# Question about a UFC rule



## joblo (Mar 15, 2008)

Why is it illegal to punch to the back of the head but OK to slam them to the back of the head from 4 ft off the ground. IE Hughes vs Newton? Where's the reasoning behind that?


----------



## terryl965 (Mar 15, 2008)

Because rules are made to make someone happy and to confuse everybody else.


----------



## theletch1 (Mar 15, 2008)

Just a guess here... slamming someone from any distance allows the head to bounce or at the very least allows some movement for the head to rebound off the mat.  Punching someone while their head is on the mat actually pins the head between the hammer and anvil as it were and allows no movement to dissipate the energy.  'Course I could be completely off but that would be the logical reasoning for it.


----------



## Makalakumu (Mar 15, 2008)

I think that you have a valid point.  Anytime force is delivered to points on the back of the head, this can be particularly dangerous.  My guess is that they are trying to "limit" the number of ways force can be applied to this target.  Partial protection is better then none.


----------



## MattJ (Mar 15, 2008)

I think theletch1 is in the right area. And while the overall impact is greater in a slam, at least there is a better chance of landing more on the shoulders as opposed to right on the back of the skull.


----------



## Tez3 (Mar 15, 2008)

Haven't seen that particular slam but usually when someones slammed it's the back that takes the impact as it would when break falling. Yhe person being slammed usially manages to let their body hit the canvas first then the head as I said though I haven't seen that fight so this is 'in general'.


----------



## PictonMA (Mar 15, 2008)

I would agree - when slamming someone to the ground it is the back / shoulders that is primarily taking the force - it is illegal in most MMA competitions to 'spike' an opponent on the head - which would be the intended target of punches to the back of the head.


----------



## punisher73 (Mar 17, 2008)

Here are all of the rules for the UFC:

http://www.ufc.com/index.cfm?fa=LearnUFC.Rules

In the example of the Newton vs. Hughes fight, Hughes slammed Newton on his back NOT on his head/neck area.  I think the rules were changed after this fight that occurred in Pride ( I could be wrong, I just don't remember that rule until after seeing this fight).





 
It's the second slam at about the 17 sec. mark of the clip.  It's the Fedor vs.
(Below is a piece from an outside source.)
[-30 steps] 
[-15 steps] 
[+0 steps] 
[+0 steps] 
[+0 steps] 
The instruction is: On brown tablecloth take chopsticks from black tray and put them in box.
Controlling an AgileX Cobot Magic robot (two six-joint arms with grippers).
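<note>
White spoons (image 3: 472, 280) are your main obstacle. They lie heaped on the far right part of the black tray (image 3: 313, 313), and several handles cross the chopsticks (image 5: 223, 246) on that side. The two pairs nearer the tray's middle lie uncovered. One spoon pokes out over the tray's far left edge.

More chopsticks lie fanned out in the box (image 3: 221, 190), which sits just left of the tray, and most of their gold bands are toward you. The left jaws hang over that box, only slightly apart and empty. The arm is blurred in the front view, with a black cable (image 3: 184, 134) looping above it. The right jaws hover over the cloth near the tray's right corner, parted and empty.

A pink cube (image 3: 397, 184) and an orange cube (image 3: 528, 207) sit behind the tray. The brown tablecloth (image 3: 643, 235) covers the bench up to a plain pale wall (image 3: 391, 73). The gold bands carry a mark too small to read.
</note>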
Randleman fight.


----------



## Odin (Mar 17, 2008)

i know in the ufc you are not allowed to 'spike' someone ( pick them up and drop them on their head ) but slams are legal, the thing is usaully with a slam you do not intend to slam someone on thier head, it is infact their back that should take the damage, if you dont break your fall is it the slammers fault?

Ps 

In that Newton fight,its a difficult one to call since Matt Hughes passes out which causes him to drop newton on his head, its not intentional...and caused many arguments, since if Hughes was out first Newton should have won....Hughes did get a rematch though and battered Newton into submission so i guess its not in question anymore.


----------



## Brian R. VanCise (Mar 17, 2008)

Really it is like what Upnorthkyosa said in that they are just trying to limit it.  Also they adopted the rule from boxing (ie. rabbit punching to the back of the head) to placate the regulators. (this rule came into effect after the UFC became regulated) 
	

	
	
		
		

		
			





It should be noted that this has been hard for multiple competitors to adapt to after having free reign for so long.


----------



## SensibleManiac (Mar 17, 2008)

For reasons stated above like there is more chance of landing on your upper back as long as you aren't thrown purposely on your head.
The chances of causing serious injury by directly striking the back of the head especially with elbows are far greater than merely slamming an opponent where most of the impact will be absorbed by the upper torso, your head still can take a hard impact but shouldn't be the only thing hitting the ground.
I guess the rule is there because in theory there is alot less chance of a serious injury from slams than directly targeting the back of the head.


----------



## Tez3 (Mar 17, 2008)

In our rules it's also illegal to strike along the spine.


----------



## punisher73 (Mar 17, 2008)

Tez3 said:


> In our rules it's also illegal to strike along the spine.


 
In the UFC rules I posted it is against the rules as well to strike to the spine or the back of the head.


----------



## joblo (Mar 18, 2008)

punisher73 said:


> Here are all of the rules for the UFC:
> 
> http://www.ufc.com/index.cfm?fa=LearnUFC.Rules
> 
> ...


 

If Newton just landed on his back then why did it knock him out for 3 mins? He also lost the title to Hughes by Knockout, from the slam.  So all you guys actually think they are trying to slam them on their backs?


----------



## punisher73 (Mar 18, 2008)

joblo said:


> If Newton just landed on his back then why did it knock him out for 3 mins? He also lost the title to Hughes by Knockout, from the slam. So all you guys actually think they are trying to slam them on their backs?


 
Watch the fight in slow motion.  Newton lands on his upper back and his head was up and then SLAMS into the canvas which is what knocked him out.  Yes, he hit his head but he was not slammed on his head.  Watch the other video clip, that was a slam that was intended to put spike him on his head, which is illegal in UFC.


----------



## Odin (Mar 20, 2008)

joblo said:


> If Newton just landed on his back then why did it knock him out for 3 mins? He also lost the title to Hughes by Knockout, from the slam. So all you guys actually think they are trying to slam them on their backs?


 
of course they are, look at the technique of the slam its intention is not to slam them on the head the angle for that is wrong, it just so happens that if you dont bring your head forward you will end up hitting it against the floor...which can cause a knockout....the Matt Hughes fight and Jacksons arona slams are two very extreme cases, look at the height Matt had, not to mention newton was in a bad positon to start with his head was extended and at one point resting on the edge of the cage before he dropped.....and in Aronas case it was actually Rampages head/forearm that also strruck him on the way down....usually slams do not knock out..where as spikes do.


----------